Seidemann: Courage or else


From the other side of the bench

By David Seidemann

Issue of June 11, 2010/ 29 Sivan 5770
Occasionally, the times demand that you go it alone. That is called courage. Courage is a soldier boarding an enemy ship not knowing what to expect. Courage is a baseball umpire admitting his error and the pitcher who was denied a perfect game embracing the umpire’s mistake. For others, courage is British Petroleum finally admitting that they were ill-prepared. Courage is any number of things ripped from the headlines the last few days, including good samaritans jumping into raging waters to rescue a driver whose car had veered off the road and plunged into the current.

But all those pale in significance, at least in my view, to the courage displayed by a yeshiva high school senior in Los Angeles who was the lone soldier standing up for Israel last week. As hundreds of pro-Palestinian Arabs and supporters surrounded the Israeli Consulate in Los Angeles, this one yeshiva boy with an Israeli flag stood up to them all. I don’t know how many of you saw the YouTube video but it’s a must-see. This young man calmly walked past the Arab sympathizers, waving an Israeli flag as he crossed from corner to corner in downtown Los Angeles without saying a word. All he did was walk and wave the flag and his actions spoke louder than any of them. The police immediately surrounded him to protect him from the crowd that taunted him and called him every name in the book, including ones that would make Helen Thomas shudder. Well, maybe not her.

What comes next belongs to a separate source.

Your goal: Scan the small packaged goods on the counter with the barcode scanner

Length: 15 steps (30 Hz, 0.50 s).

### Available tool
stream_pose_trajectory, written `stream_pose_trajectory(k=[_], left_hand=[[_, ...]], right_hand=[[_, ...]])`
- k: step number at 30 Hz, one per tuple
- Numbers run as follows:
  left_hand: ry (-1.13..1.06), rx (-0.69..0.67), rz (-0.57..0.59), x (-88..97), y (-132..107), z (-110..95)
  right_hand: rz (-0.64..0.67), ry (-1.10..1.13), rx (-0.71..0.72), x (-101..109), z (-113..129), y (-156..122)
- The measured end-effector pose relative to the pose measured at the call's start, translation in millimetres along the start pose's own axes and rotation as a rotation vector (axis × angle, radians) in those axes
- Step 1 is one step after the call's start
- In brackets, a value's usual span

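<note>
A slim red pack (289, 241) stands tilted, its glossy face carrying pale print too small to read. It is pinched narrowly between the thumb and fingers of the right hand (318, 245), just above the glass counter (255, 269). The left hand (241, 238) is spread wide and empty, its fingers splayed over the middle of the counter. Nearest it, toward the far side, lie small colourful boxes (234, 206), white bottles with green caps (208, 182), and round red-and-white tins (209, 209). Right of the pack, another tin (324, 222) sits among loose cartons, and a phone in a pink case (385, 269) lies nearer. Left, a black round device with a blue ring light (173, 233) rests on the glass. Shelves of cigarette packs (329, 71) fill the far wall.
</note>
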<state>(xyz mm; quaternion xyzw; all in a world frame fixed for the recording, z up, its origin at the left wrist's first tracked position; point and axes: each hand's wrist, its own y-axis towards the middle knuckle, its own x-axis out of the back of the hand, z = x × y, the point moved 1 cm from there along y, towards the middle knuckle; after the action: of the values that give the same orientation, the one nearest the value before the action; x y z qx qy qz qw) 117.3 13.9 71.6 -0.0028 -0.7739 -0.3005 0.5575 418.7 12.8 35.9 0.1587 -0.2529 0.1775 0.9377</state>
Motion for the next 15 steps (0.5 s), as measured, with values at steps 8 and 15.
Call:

The boy not flinch. In an interview given as the police formed a protective cordon around him, he was as articulate in his defense of Israel as any of us could ever hope to be. I challenge each and every one of us to be just as courageous. We have it easy. There isn’t an angry mob surrounding us like the mob that surrounded that boy in Los Angeles. We can hide behind the safety and the anonymity of the voting booth.

Will we be as courageous or will we once again shrink from and shirk our responsibility? Being parve, being neutral, or being silent is no longer defensible. I have spoken to survivors of the Holocaust in the last few days and in their view (and mine) anti-Semitism, state-sponsored anti-Semitism, and state-sponsored indifference is as bad now as it was in Nazi Germany. Not just in the Middle East. Not just in Europe, but here too, in the good old United States of America.

The present administration is as guilty in my book of either anti-Semitism or a miscalculated and ill-conceived embrace of those that wish for Israel to disappear. It is difficult to write the next sentence, but I believe it wholeheartedly: Any Jew who fails to challenge anti-Israel rhetoric and anti-Israel policies or indifference from elected officials will have blood on their hands when the result of those sentiments becomes manifest. The message these days from certain circles (or should I say certain ovals), is that it’s okay to bash Israel and the Jews; it’s okay to turn a deaf ear to those that wish to wipe Israel off the map.

Let’s be clear: Israel-bashing is Jew-bashing. Let’s be clear: failing to vociferously defend Israel is tantamount to exterminating Israel. In Germany and in Poland, where Helen Thomas wants us to return, we might not have had the wherewithal to stand up to state-sponsored anti-Semitism or indifference. We marched silently to our deaths. There is no excuse today. We have the power to wave that flag like that highschooler in Los Angeles, proclaiming our defense of our state. More importantly, we contribute too much to this country to allow our leaders to de-legitimize us or to remain quiet while others bring back the sentiments of the 1930’s.

Have we learned nothing from the stench of the crematoriums? Is it too long ago? Have the ashes disintegrated and vanished into thin air? Have the numbers on the arms of the survivors faded forever?

Helen Thomas is what she always has been. She is an anti-Semite of the highest order. How did she keep this secret for so long? How did she not reveal her essence until now? It’s simple. Recently she was given the green light. She was given safe haven. She had the tacit if not express approval to enter her comfort zone and to express now what she had been feeling for years.

I find it interesting that Robert Gibbs, the White House spokesman, acknowledged on his own that Thomas’s remarks were offensive and indefensible. Yet, when asked for the President’s feelings, there was deafening silence. In fact, according to Gibbs, they had not even discussed the matter. The president made no comment until almost a week later, and only in response to a reporter’s question in a one-on-one interview. That’s the tacit approval that I’m referring to. Silence demands a response. Had someone suggested that African-Americans return to their roots, or leave this country, or suggest that wherever they presently live is not their home, we know what the reaction would’ve been.

So what’s it going to be? Are we going to match silence with silence or are we going to raise the flag and wave it for all to see? Ominous as it sounds, it’s a choice between raising our hands now or having to wash Jewish blood from them later.

David Seidemann is a partner with the

law firm of Seidemann & Mermelstein.